Terecht merkte Sap dan ook op dat waar haar en andere Kamerleden naïviteit werd verweten, haar tegenstanders inzake hulp aan Afghanistan blijkbaar tot „cynisme” waren vervallen. „Zo’n cynische houding van: je kunt daar toch niets bereiken, wil ik in de politiek niet innemen. GroenLinks heeft passie voor Afganistan en wil het verschil maken.”
Doordat de PvdA die constructieve lijn niet koos en geen overtuigend alternatief wist te bieden, miste zij de afgelopen weken volledig de boot. Want er gebeurt momenteel nogal wat in Den Haag! Er spelen zich aan het Binnenhof ongekende taferelen af. Het is in de landspolitiek lang geleden, zo die tijd er ooit is geweest, dat oppositiefracties zó konden meeregeren, dat zij met hun inbreng zóveel konden bereiken. Sap en Voordewind grepen hun kans, maar de PvdA liet het allemaal aan zich voorbij trekken.

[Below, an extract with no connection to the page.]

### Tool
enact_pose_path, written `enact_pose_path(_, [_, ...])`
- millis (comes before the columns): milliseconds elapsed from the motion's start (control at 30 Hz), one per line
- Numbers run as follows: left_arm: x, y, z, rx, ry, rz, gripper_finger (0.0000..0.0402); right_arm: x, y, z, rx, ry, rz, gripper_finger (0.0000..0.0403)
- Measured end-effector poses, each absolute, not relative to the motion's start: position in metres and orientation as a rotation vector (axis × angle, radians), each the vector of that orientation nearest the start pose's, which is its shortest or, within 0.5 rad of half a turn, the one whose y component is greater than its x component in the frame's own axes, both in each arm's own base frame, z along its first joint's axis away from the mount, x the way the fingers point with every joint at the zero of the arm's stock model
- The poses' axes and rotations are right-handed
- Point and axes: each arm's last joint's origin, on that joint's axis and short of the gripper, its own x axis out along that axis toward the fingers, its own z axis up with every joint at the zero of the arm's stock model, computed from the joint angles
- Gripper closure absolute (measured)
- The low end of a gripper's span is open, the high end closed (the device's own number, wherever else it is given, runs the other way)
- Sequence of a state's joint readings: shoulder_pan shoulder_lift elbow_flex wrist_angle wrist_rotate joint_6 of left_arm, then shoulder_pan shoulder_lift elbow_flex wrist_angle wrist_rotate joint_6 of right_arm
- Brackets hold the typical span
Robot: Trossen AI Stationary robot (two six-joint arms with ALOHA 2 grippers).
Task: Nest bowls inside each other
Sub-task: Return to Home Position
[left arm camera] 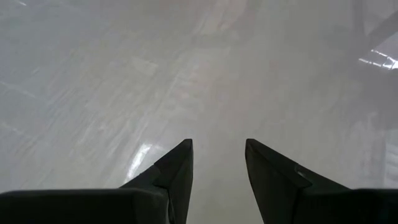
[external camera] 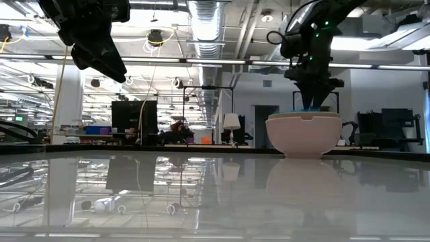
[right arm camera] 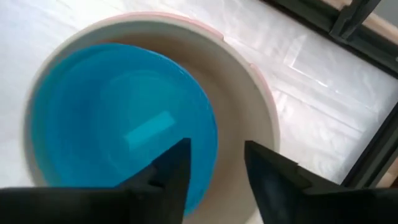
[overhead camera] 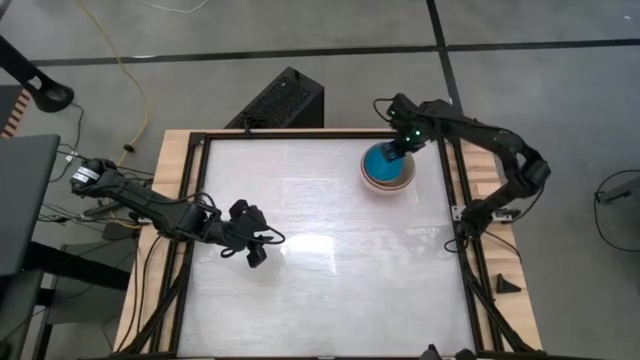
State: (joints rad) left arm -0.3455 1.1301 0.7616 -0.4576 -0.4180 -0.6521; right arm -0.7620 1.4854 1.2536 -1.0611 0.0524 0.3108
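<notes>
Blue plastic tops the nested bowls (overhead camera: pixel 387 168), which stand near the far right edge of the table (overhead camera: pixel 330 280). The right end effector (overhead camera: pixel 403 150), much the nearer of the two, hangs directly above the stack. It is released and empty, spread over the rim of the blue bowl (right arm camera: pixel 118 118), so a straight lift looks enough to clear it. The left end effector (overhead camera: pixel 257 243), likewise released and empty, hovers well apart over the table's left side. Glossy and white, the table mirrors the ceiling lights (external camera: pixel 201 13) of a large workshop behind.

l claw (left arm camera: pixel 219 144) & r claw (right arm camera: pixel 216 144) both raised, fingers apart.
</notes>
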Motion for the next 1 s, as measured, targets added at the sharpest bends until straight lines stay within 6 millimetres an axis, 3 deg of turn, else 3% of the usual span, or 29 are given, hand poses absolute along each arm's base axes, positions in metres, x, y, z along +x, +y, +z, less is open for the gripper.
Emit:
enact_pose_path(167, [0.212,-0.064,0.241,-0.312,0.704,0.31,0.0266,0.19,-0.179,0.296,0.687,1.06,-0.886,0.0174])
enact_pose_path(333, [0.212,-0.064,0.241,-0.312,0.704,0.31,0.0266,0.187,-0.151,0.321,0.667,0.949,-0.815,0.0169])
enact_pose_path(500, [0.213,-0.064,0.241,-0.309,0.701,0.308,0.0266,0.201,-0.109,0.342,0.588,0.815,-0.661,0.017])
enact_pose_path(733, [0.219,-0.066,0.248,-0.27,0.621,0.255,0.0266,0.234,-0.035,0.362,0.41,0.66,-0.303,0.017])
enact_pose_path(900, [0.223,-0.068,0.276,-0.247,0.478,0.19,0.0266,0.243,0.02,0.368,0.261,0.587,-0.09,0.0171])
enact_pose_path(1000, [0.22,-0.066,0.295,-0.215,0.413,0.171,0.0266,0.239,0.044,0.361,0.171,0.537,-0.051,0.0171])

Dat de PVV, als het om internationale verplichtingen gaat, met het lichtje uit op de wc blijft zitten, is jammer, maar past tot op zekere hoogte bij Wilders en de zijnen. Maar dat de PvdA het nieuwe tijdsgewricht niet aanvoelt en niet deelneemt aan dit feest van de democratie, valt lastig te begrijpen. Hier was nu bij uitstek de „uitgestoken hand” van Rutte, waarover hij in zijn regeringsverklaring sprak. Maar Cohen wilde of kon die hand niet grijpen.